Thereof, total preliminary unaudited revenue for the third quarter amounted to between EUR 4.7 and 4.9 million, about 9% less than in Q3 2019 (EUR 5.2 million). Preliminary unaudited Q3 2020 revenues from pure product sales were between EUR 4.6 and 4.8 million, which corresponds to a 6% decline compared to EUR 5.0 million in Q3 2019.

In the traditionally weak third quarter due to seasonality, the Company generated between EUR 2.7 and 2.9 million from sales of Ameluz in the USA, compared to EUR 3.4 million (approx. -19%) in Q3 2019. Product sales from Xepi contributed about EUR 45 thousand, compared to EUR 0.1 million in the same reporting period in 2019.

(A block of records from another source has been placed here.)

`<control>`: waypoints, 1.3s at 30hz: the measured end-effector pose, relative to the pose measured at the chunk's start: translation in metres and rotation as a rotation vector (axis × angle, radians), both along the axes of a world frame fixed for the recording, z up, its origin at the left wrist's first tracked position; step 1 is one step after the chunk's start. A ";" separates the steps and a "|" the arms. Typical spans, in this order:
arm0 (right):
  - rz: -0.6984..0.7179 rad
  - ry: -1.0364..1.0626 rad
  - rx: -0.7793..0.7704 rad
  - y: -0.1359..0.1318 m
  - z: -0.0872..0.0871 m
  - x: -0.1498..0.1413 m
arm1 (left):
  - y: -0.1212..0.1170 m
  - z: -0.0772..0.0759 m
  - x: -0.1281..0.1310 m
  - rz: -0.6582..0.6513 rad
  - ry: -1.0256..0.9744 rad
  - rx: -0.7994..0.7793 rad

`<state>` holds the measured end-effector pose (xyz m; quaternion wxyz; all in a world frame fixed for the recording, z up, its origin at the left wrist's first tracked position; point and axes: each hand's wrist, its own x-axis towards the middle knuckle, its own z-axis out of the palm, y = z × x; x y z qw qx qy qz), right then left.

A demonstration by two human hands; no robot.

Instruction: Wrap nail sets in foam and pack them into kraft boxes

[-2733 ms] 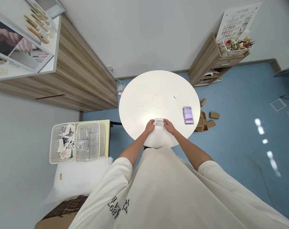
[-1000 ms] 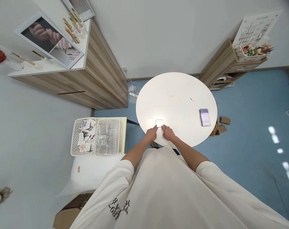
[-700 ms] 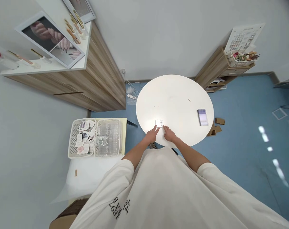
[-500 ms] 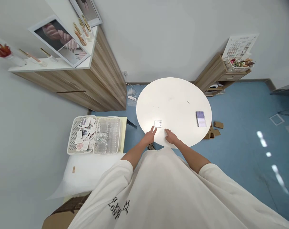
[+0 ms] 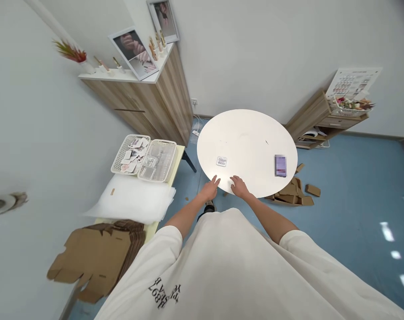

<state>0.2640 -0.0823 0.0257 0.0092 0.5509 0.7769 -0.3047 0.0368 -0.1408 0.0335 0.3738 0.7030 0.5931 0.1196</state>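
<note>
Basically, biggest first: wood-grain cabinet (image 5: 135,104) against the wall, white top, streaky front. Next, round table (image 5: 252,126), smooth, glossy white, right in front of the person, likely so both arms reach it easily. Flattened cardboard boxes (image 5: 91,249) stand packed together at lower left, matte brown, probably folded flat to save room. White sheets (image 5: 135,200) lie stacked on the side table (image 5: 179,155), thin and semi-translucent. Two plastic baskets sit side by side there, seemingly to keep contents sorted: card basket (image 5: 119,154) with perforated wall, box basket (image 5: 151,180) with clear, hard-looking boxes.

Left hand (image 5: 209,189) at the near table edge, fingers apart, gripping nothing. Right hand (image 5: 239,186) over the table near the edge, fingers loosely curled and parted, also gripping nothing; can't tell if fingertips touch the surface.

Purple rectangle (image 5: 280,166) lies toward the table's right side, pixelated, well apart from both hands. Smallest: clear case (image 5: 221,161), flat, rounded corners, lying just beyond the left hand, untouched; contents too small to identify.
</note>
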 end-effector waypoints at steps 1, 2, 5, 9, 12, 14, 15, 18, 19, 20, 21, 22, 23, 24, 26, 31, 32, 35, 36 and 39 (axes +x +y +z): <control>0.016 0.012 0.007 -0.007 0.000 -0.001 | -0.011 0.002 0.003 0.019 -0.006 0.005; 0.032 0.024 0.010 -0.014 0.000 -0.003 | -0.022 0.004 0.005 0.039 -0.012 0.008; 0.082 0.046 0.009 -0.035 0.001 -0.012 | -0.050 0.009 0.005 0.102 -0.019 0.008; 0.181 0.057 0.016 -0.054 0.003 -0.029 | -0.080 0.012 -0.009 0.207 -0.028 0.035; 0.268 0.062 0.044 -0.061 0.003 -0.050 | -0.102 0.014 -0.027 0.268 0.029 0.088; 0.336 0.077 0.077 -0.066 0.003 -0.072 | -0.119 0.017 -0.042 0.296 0.105 0.126; 0.372 0.088 0.096 -0.068 0.003 -0.084 | -0.129 0.018 -0.051 0.311 0.147 0.146; 0.485 0.127 0.132 -0.083 0.005 -0.132 | -0.163 0.027 -0.080 0.374 0.245 0.217; 0.521 0.142 0.136 -0.090 0.006 -0.149 | -0.177 0.030 -0.090 0.403 0.264 0.240; 0.555 0.159 0.140 -0.099 0.007 -0.168 | -0.190 0.033 -0.101 0.433 0.276 0.260; 0.586 0.177 0.145 -0.109 0.009 -0.187 | -0.205 0.037 -0.112 0.464 0.283 0.277; 0.615 0.197 0.150 -0.120 0.011 -0.206 | -0.220 0.040 -0.124 0.497 0.287 0.292; 0.645 0.218 0.157 -0.133 0.012 -0.225 | -0.236 0.043 -0.136 0.531 0.291 0.305; 0.674 0.239 0.164 -0.146 0.014 -0.243 | -0.253 0.046 -0.148 0.566 0.296 0.316; 0.740 0.277 0.180 -0.174 0.018 -0.279 | -0.287 0.050 -0.172 0.637 0.311 0.321; 0.936 0.345 0.275 -0.248 0.027 -0.353 | -0.374 0.051 -0.229 0.827 0.415 0.203; 0.976 0.354 0.302 -0.261 0.029 -0.365 | -0.390 0.049 -0.238 0.862 0.445 0.162; 1.094 0.360 0.349 -0.294 0.033 -0.396 | -0.430 0.041 -0.261 0.943 0.511 0.028; 1.135 0.349 0.352 -0.303 0.034 -0.404 | -0.441 0.038 -0.266 0.963 0.516 -0.014; 1.244 0.268 0.341 -0.321 0.034 -0.425 | -0.463 0.031 -0.278 1.023 0.470 -0.105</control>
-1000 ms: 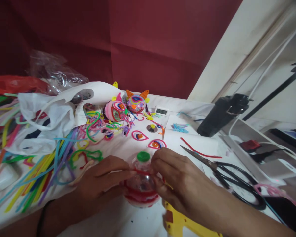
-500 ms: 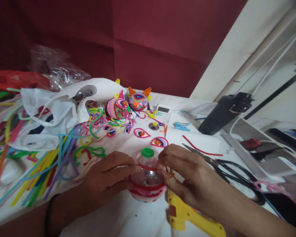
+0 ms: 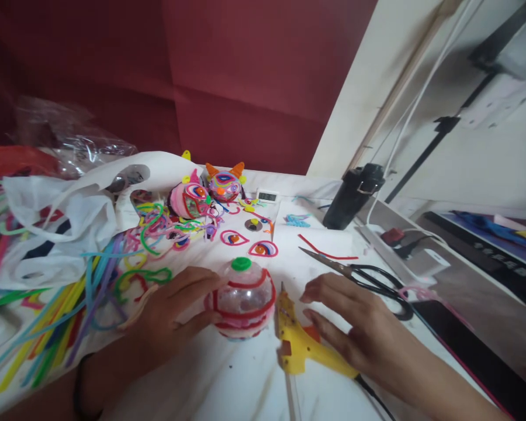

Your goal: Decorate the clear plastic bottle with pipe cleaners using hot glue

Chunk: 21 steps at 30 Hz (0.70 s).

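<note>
Presently, likeliest mishap: the round clear plastic ball with a green cap, standing on the white tabletop just right of the left grip, may tip or skid rightward, being backed on one side only.
Red bands: the fuzzy red strips around the ball could shift if the left grip drags across them; how firmly they hold, I cannot tell.
Glue tip: the yellow plastic glue gun lies between the two grips, nozzle pointing forward; if hot, it could burn the right grip on a leftward sweep.
Black cord: the thin black cord runs below the right grip, where the forearm could snag it and drag the gun.
Scissor blades: the black-handled metal scissors lie just beyond the right grip, easily knocked by an outward reach.
Left pose: palm down, fingers and thumb apart against the ball's left side; whether they clamp it, I cannot tell.
Right pose: fingers curved, thumb apart, nothing visible between them, near the gun's handle.
</note>
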Tool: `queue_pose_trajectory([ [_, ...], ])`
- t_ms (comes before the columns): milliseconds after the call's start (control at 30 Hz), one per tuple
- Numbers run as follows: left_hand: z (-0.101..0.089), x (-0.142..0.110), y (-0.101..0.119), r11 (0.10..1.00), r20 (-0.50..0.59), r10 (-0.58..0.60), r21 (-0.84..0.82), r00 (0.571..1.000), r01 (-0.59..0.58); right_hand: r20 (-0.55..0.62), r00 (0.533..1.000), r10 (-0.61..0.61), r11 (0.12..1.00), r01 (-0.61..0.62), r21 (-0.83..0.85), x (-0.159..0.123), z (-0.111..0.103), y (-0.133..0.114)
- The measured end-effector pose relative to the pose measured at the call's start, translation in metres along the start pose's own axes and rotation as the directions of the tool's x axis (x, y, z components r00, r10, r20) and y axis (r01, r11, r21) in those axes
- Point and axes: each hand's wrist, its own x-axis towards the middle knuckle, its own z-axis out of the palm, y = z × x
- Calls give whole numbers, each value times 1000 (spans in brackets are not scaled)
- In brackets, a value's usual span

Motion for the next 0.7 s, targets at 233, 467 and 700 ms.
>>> queue_pose_trajectory([
  [233, 3, 0, 5, 996, -48, 13, -93, 999, -17, 291, 954, 70, 993, -37, -116, -47, 25, 14],
  [467, 3, -1, 7, 987, -13, -49, -153, 999, 47, 279, 951, 136, 990, -142, 1, -72, 46, 30],
  [700, 2, 2, 10, 983, -26, -43, -179, 999, 37, 170, 985, 20, 998, -28, 48, -61, 37, 19],
])
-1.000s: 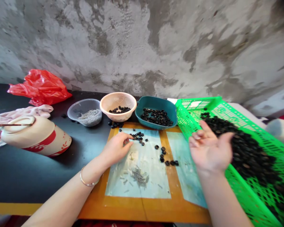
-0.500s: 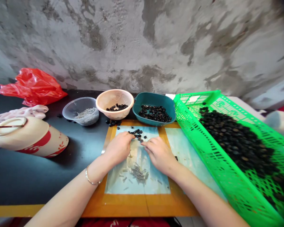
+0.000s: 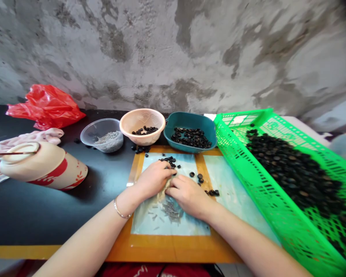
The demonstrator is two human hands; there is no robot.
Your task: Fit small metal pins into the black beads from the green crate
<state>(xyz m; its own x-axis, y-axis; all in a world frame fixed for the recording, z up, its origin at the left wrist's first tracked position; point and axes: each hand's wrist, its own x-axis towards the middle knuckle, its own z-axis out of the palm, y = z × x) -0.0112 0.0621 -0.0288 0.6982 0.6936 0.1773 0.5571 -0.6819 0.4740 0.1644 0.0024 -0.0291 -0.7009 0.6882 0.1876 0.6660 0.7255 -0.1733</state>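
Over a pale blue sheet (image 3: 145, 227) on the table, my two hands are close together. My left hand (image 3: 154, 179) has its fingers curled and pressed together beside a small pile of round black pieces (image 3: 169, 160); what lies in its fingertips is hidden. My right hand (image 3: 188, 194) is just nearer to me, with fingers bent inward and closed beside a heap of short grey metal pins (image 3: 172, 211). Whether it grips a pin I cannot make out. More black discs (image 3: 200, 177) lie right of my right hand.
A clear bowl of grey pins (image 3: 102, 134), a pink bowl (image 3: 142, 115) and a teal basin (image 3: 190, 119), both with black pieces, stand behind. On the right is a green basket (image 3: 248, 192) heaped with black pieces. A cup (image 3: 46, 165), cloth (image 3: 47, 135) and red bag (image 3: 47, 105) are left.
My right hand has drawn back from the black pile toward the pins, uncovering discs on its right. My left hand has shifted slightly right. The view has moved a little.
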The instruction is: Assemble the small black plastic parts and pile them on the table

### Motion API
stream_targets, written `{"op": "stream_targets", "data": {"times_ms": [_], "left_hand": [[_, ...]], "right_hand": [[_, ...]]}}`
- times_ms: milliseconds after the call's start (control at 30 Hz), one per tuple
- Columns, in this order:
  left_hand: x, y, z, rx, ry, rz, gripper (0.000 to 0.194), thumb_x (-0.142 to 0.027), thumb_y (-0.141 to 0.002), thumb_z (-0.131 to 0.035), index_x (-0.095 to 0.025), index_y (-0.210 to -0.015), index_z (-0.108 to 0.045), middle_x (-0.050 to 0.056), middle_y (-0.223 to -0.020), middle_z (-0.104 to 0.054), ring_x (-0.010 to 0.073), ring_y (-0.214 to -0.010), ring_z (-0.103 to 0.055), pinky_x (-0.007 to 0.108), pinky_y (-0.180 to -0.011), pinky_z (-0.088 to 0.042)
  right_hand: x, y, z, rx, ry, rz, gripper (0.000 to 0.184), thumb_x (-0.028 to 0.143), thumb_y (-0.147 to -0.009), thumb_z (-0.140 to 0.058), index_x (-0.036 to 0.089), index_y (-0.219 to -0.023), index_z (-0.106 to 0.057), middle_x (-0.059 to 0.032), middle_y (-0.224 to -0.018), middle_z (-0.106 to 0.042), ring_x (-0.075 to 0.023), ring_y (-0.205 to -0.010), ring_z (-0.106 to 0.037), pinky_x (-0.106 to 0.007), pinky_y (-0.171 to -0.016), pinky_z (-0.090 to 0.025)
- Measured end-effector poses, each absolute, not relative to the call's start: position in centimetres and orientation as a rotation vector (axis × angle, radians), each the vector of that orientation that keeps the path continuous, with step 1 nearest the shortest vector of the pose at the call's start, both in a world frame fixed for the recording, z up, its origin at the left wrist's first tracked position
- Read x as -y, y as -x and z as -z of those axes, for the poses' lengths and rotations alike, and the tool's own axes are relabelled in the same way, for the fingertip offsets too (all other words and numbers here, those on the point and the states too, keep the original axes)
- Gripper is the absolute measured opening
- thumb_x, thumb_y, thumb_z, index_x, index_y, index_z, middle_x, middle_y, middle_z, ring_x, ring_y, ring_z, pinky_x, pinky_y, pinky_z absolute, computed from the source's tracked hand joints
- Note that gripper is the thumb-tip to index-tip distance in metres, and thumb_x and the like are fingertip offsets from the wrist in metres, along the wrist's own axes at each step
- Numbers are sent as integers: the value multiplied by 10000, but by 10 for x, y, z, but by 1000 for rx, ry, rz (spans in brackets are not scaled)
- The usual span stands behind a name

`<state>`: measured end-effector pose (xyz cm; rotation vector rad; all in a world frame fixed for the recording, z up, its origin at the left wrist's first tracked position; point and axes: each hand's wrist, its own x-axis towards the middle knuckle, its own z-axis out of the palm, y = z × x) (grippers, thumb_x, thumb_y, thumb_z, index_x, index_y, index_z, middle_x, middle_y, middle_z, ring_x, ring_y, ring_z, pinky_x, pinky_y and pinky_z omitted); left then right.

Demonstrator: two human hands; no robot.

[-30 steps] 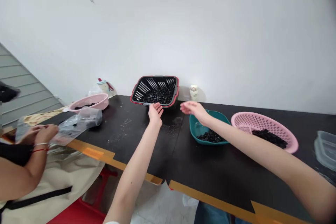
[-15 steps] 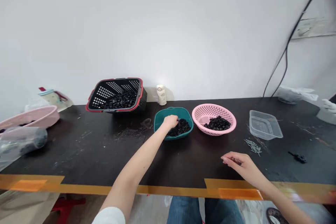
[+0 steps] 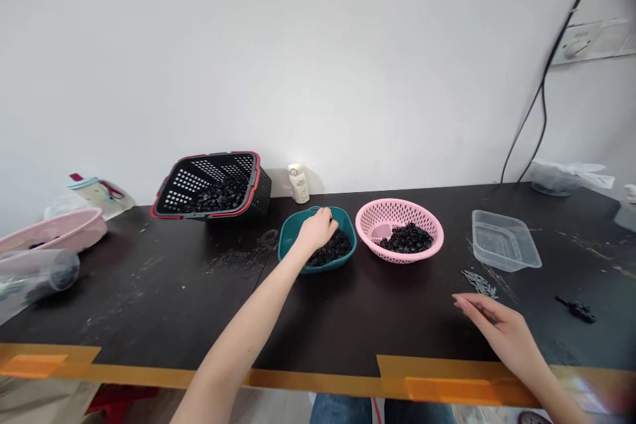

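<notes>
My left hand (image 3: 318,228) hangs over the teal basin (image 3: 291,252), its fingers pinched together above the small black pieces (image 3: 334,250) inside. Whatever sits between those fingertips is too small to make out. Lower on the right, my right hand (image 3: 499,324) is above the table, thumb and forefinger closed to a pinch; I cannot tell whether anything is in it. Just beyond its fingers lies a little pile of thin grey pins (image 3: 481,283). A pink colander (image 3: 372,225) next to the teal basin holds small black ring-like pieces (image 3: 410,238).
A tilted black basket (image 3: 261,195) with a red rim holds more black pieces. Nearby stand a white bottle (image 3: 299,185) and a clear plastic tub (image 3: 507,248). A black tool-like object (image 3: 576,309) lies at right; a pink basin (image 3: 89,228) and clear bag (image 3: 42,275) at left.
My right hand has moved right, closer to the grey pins. The left hand has risen slightly within the teal basin's area. The whole view has shifted a little.
</notes>
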<state>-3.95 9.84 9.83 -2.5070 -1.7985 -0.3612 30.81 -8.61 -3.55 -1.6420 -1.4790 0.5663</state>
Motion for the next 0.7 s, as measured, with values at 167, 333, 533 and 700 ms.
{"op": "stream_targets", "data": {"times_ms": [167,333,533,700], "left_hand": [[-24,14,-93,1287,2963,757,255,-248,-940,-337,-208,-810,-552,16,-779,-583,148,-713,-548,250,-673,-407],[-4,-4,-38,1113,3260,784,230,-280,-932,-420,-210,-891,-636,39,-837,-629,148,-707,-572,240,-639,-427],[-28,4,5,1324,3252,1063,267,-321,-919,-478,-246,-1095,-664,53,-976,-666,159,-785,-606,249,-686,-477],[-26,4,11,1569,3255,1170,253,-332,-853,-587,-237,-1075,-662,19,-875,-651,110,-597,-518,238,-610,-442]], "right_hand": [[76,-340,38,1439,1834,-300,424,575,-797,-554,249,-1030,-692,-54,-862,-708,-205,-644,-622,-324,-615,-508],[57,-359,7,1537,1904,-195,395,513,-821,-524,220,-1029,-688,-50,-797,-688,-201,-658,-616,-317,-635,-477],[25,-359,-22,1752,2175,-247,215,406,-781,-581,274,-896,-705,-10,-903,-716,-201,-771,-640,-278,-615,-424],[1,-353,-23,1829,2444,-256,177,342,-792,-558,272,-870,-700,-23,-910,-704,-215,-808,-635,-286,-597,-383]]}}
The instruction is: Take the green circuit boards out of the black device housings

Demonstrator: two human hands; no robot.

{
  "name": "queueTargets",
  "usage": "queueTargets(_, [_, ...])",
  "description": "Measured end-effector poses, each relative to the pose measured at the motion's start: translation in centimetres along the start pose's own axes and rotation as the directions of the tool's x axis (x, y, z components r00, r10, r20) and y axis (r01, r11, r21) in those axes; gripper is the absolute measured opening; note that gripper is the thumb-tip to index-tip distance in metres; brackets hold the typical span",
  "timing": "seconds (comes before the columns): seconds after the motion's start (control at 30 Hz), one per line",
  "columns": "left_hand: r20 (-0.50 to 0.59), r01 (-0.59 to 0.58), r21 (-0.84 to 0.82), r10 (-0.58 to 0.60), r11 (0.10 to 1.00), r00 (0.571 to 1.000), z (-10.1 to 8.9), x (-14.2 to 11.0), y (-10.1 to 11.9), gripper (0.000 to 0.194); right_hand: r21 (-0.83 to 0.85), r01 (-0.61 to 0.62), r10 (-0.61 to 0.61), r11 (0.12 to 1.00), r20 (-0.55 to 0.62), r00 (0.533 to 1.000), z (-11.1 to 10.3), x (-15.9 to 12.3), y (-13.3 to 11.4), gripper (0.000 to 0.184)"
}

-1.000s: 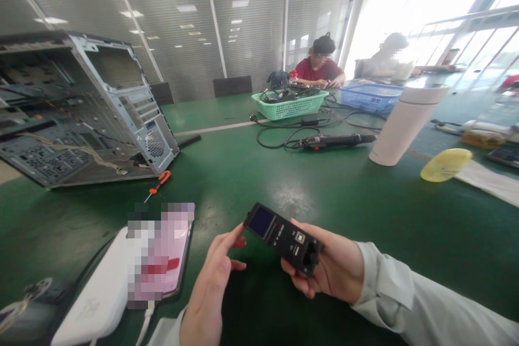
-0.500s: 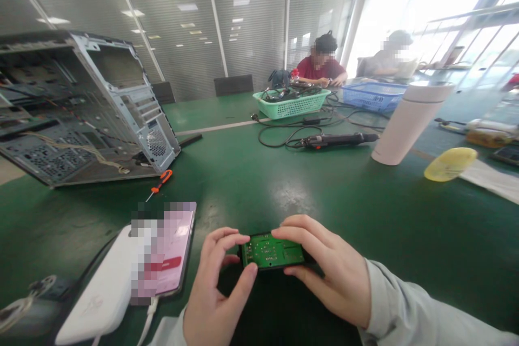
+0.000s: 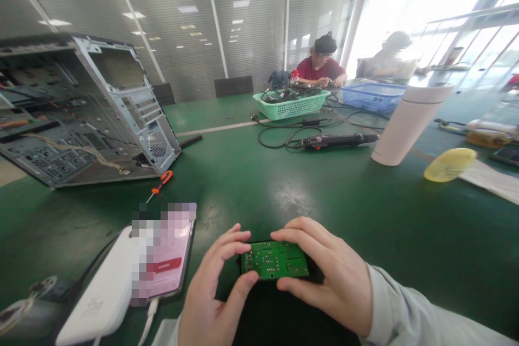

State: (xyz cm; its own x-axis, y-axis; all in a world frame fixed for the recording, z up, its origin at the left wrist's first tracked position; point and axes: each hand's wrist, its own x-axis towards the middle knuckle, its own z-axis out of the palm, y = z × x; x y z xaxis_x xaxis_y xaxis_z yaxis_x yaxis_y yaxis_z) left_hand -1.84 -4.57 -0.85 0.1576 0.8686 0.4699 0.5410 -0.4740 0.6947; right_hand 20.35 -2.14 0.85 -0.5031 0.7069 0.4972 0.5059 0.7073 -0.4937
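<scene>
A green circuit board (image 3: 278,260) with a dark rim, solder side up, lies between my hands just above the table's near edge. My left hand (image 3: 223,275) grips its left end, the thumb at the lower corner and the fingertips at the upper edge. From the right, my right hand (image 3: 328,270) holds the other end, with the thumb below and the index finger along the top. Whatever lies under the board is hidden.
At left stand an opened computer case (image 3: 117,113), an orange screwdriver (image 3: 162,182), a phone (image 3: 174,248) and a white power bank (image 3: 103,286). Farther off lie an electric screwdriver (image 3: 340,141), a green basket (image 3: 292,105), a pink tumbler (image 3: 407,127) and a yellow object (image 3: 450,165). Two people sit beyond.
The board has tipped slightly toward me and shows more of its face. My right thumb has shifted a little left along its lower edge.
</scene>
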Motion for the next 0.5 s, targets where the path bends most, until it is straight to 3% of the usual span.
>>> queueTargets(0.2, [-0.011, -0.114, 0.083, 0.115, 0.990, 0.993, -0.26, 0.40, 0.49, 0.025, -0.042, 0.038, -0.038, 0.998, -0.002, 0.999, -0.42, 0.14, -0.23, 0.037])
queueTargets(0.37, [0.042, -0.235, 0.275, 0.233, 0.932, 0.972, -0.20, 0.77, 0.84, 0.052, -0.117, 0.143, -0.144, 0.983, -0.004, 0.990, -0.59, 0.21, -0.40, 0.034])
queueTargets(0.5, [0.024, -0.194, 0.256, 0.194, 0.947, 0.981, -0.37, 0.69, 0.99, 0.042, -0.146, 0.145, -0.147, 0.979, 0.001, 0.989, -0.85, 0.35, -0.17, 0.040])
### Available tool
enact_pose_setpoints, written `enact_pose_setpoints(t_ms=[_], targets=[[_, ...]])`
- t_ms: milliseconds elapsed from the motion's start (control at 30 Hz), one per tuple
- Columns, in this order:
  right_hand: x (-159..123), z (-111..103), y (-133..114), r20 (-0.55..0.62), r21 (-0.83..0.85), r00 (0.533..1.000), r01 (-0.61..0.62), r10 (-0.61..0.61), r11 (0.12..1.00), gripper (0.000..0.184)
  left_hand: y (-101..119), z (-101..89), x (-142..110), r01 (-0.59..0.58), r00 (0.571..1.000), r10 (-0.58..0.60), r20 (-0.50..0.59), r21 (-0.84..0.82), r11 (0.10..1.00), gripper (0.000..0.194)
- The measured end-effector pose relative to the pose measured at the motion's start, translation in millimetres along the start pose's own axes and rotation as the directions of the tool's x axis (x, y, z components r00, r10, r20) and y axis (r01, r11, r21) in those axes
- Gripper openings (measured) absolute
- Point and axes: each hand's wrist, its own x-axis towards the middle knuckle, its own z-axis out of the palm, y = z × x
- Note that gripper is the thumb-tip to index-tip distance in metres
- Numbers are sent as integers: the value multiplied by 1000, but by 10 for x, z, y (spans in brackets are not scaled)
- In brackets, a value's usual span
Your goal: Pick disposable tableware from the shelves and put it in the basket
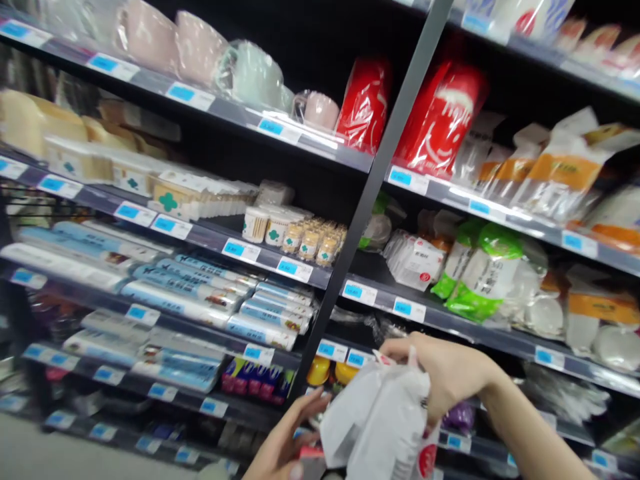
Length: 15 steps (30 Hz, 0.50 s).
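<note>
My right hand (445, 373) is closed over the top of some white plastic-wrapped packs (375, 420), holding them in front of the lower shelves. A round red mark shows near their bottom right, but the print is too blurred to read. At the packs' left side is my left hand (287, 437), its fingers apart and curved toward them. Whether it touches the packs I cannot tell. Part of a red and grey item (313, 453) shows between my left hand and the packs. Similar white packs with a red circle (415, 260) stand on the shelf above.
A dark upright post (385, 140) divides the shelving. Wrapped mugs (255, 73), toothpick jars (327, 247) and blue-white rolls (170, 300) fill the left side. Red bags (440, 120), green-white packs (485, 273) and orange-labelled packs (560, 173) stand on the right. Price tags line the shelf edges.
</note>
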Motion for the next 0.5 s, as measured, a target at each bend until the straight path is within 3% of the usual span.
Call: enact_pose_setpoints(t_ms=[100, 167, 267, 367, 433, 500], targets=[[408, 499, 171, 201, 279, 975, 38, -97, 959, 51, 57, 8, -68, 115, 992, -122, 40, 151, 982, 107], [621, 792, 265, 238, 385, 962, 31, -131, 922, 45, 25, 10, -161, 228, 970, -239, 45, 166, 959, 110], [849, 1185, 382, 98, 339, 994, 9, -45, 941, 49, -177, -16, -375, 357, 933, -359, -9, -78, 931, 104], [985, 1587, 489, -88, 370, 994, -33, 71, 928, 51, -461, -70, -612, 378, 897, -429, -105, -321, 868, 85], [1015, 1889, 545, -237, 509, 949, -63, 209, 859, 57, -614, -117, -729, 337, 878, -435, -199, -390, 857, 76], [993, 2218, 576, -337, 678, 874, -32, 350, 734, 68, -691, -166, -797, 290, 859, -416, -298, -387, 875, 72]])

In Germany, sales revenues in the third quarter increased by about 36% to between EUR 1.5 and 1.7 million. In the rest of Europe, the Company generated product sales of about EUR 0.4 million, compared to EUR 0.5 million (approx. -15%) in the same period last year.

Despite the economic and social impact of the corona pandemic, product sales in the German market increased significantly compared to the previous year. Revenues in the United States were negatively affected, where the crisis continues to have a much stronger impact on the market. As in previous years, however, the Company continues to see the fourth quarter as the key revenue driver for its growing business in all markets.